*Prompt:* Everything in the listing below needs restating exactly, apart from the pictures.

*Material for this exercise:*
....
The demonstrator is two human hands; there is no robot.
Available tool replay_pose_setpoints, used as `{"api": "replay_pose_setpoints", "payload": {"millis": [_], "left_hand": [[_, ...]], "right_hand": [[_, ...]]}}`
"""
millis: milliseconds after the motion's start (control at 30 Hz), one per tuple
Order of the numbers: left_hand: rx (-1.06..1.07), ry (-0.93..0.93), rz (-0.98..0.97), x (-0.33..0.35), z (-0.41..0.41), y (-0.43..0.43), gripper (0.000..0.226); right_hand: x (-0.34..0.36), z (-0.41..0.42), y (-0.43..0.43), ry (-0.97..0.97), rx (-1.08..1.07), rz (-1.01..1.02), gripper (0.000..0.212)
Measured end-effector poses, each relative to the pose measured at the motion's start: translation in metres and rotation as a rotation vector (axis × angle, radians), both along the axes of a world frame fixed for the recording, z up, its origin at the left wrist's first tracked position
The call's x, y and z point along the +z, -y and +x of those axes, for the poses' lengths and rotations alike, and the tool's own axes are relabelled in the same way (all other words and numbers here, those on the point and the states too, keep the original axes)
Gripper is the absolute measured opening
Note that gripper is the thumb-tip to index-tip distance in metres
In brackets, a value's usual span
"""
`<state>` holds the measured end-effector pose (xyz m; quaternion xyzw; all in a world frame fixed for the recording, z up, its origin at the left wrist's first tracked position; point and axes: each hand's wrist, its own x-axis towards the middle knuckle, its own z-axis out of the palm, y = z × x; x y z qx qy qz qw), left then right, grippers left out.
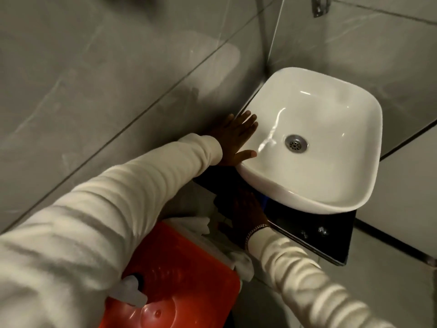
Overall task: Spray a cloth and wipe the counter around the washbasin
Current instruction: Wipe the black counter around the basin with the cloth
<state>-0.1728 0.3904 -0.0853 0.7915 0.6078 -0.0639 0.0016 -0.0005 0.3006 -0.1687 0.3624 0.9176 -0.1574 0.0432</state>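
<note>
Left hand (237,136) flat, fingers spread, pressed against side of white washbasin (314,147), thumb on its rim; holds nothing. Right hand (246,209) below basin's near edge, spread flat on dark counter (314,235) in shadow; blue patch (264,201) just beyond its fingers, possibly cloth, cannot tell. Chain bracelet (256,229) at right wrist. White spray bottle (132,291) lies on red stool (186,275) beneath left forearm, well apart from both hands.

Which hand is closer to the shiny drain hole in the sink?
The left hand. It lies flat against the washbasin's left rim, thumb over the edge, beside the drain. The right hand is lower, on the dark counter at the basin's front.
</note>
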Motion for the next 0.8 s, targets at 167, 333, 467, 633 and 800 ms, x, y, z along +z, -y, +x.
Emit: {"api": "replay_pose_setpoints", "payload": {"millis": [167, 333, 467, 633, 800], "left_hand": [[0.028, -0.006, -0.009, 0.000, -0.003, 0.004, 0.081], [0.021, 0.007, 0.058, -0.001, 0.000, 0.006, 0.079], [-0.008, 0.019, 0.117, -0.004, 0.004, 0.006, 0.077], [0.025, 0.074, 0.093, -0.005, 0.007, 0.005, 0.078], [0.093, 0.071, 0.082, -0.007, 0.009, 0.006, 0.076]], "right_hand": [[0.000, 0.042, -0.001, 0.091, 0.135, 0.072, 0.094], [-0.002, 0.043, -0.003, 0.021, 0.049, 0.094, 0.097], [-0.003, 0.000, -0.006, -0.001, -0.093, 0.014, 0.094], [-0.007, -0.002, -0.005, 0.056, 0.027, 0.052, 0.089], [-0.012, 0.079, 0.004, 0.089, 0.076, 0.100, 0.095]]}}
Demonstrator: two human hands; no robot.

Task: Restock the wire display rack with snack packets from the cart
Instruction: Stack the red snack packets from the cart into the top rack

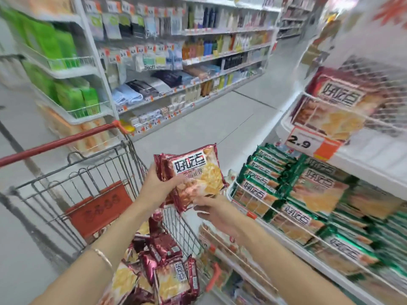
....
*Answer to this task:*
The demonstrator is two human hands; there is no robot.
Available tool replay_pose_setpoints, used as `{"api": "replay_pose_setpoints", "payload": {"millis": [_], "left_hand": [[_, ...]], "right_hand": [[_, ...]]}}`
"""
millis: milliseconds after the motion's start (control at 30 Hz), one per tuple
Order of the numbers: left_hand: rx (-1.06..1.07), ry (-0.93..0.93), rz (-0.98..0.97), x (-0.33..0.35), z (-0.41..0.41), y (-0.43..0.43), gripper (0.000..0.226); right_hand: x (-0.34..0.36), z (-0.41..0.42), y (-0.43..0.43), ry (-0.97..0.97), rx (-1.08..1.07), rz (-1.01..1.02), gripper (0.000..0.212)
Measured end-effector poses, each relative to the pose measured at the motion's start: translation in metres and rotation as a rotation vector (axis × angle, radians), both along the axes of a world frame fixed for the recording, z up, its origin at the left wrist's first tracked position
The call's x, y and z point along the +z, -y and +x of those axes, for the poses' lengths and rotations alike, and the tool's own axes are relabelled in the same way (all other words and numbers here, those on the point and the states too, keep the original axes)
Gripper is the absolute measured opening
Note that gripper is the thumb-tip to index-tip distance in metres
In brackets, a value's usual span
"""
`<state>` holds the measured end-effector pose (xyz m; quaternion xyzw; all in a world frame fixed for the recording, z up, its origin at the left wrist's first tracked position; point and axes: each hand's wrist, its own x-axis towards the middle knuckle, its own z-axis out of the palm, y = z × x; x y z qx qy qz qw), left then right, grippers left out.
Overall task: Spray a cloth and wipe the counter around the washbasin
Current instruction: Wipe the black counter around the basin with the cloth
<state>-0.1728 0.3904 -0.0853 0.7915 0.6078 -0.0639 0.0016 -0.0005 0.3006 -0.1687 0.3624 0.9176 -0.1574 0.0432</state>
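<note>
Left hand (237,136) flat, fingers spread, pressed against side of white washbasin (314,147), thumb on its rim; holds nothing. Right hand (246,209) below basin's near edge, spread flat on dark counter (314,235) in shadow; blue patch (264,201) just beyond its fingers, possibly cloth, cannot tell. Chain bracelet (256,229) at right wrist. White spray bottle (132,291) lies on red stool (186,275) beneath left forearm, well apart from both hands.

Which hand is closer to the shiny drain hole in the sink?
The left hand. It lies flat against the washbasin's left rim, thumb over the edge, beside the drain. The right hand is lower, on the dark counter at the basin's front.
</note>
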Motion for the next 0.8 s, targets at 167, 333, 467, 633 and 800 ms, x, y, z along +z, -y, +x.
Emit: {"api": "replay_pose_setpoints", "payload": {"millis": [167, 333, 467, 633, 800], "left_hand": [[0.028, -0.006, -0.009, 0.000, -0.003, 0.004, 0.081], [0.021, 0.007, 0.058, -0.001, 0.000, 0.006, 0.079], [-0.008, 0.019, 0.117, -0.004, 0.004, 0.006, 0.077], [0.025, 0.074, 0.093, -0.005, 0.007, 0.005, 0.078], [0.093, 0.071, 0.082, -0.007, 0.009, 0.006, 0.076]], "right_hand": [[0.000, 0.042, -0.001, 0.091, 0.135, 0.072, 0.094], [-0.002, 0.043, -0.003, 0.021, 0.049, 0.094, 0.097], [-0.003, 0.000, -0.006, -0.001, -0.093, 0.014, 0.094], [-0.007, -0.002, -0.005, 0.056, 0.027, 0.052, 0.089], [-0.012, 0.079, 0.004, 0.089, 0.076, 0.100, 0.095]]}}
Demonstrator: two human hands; no robot.

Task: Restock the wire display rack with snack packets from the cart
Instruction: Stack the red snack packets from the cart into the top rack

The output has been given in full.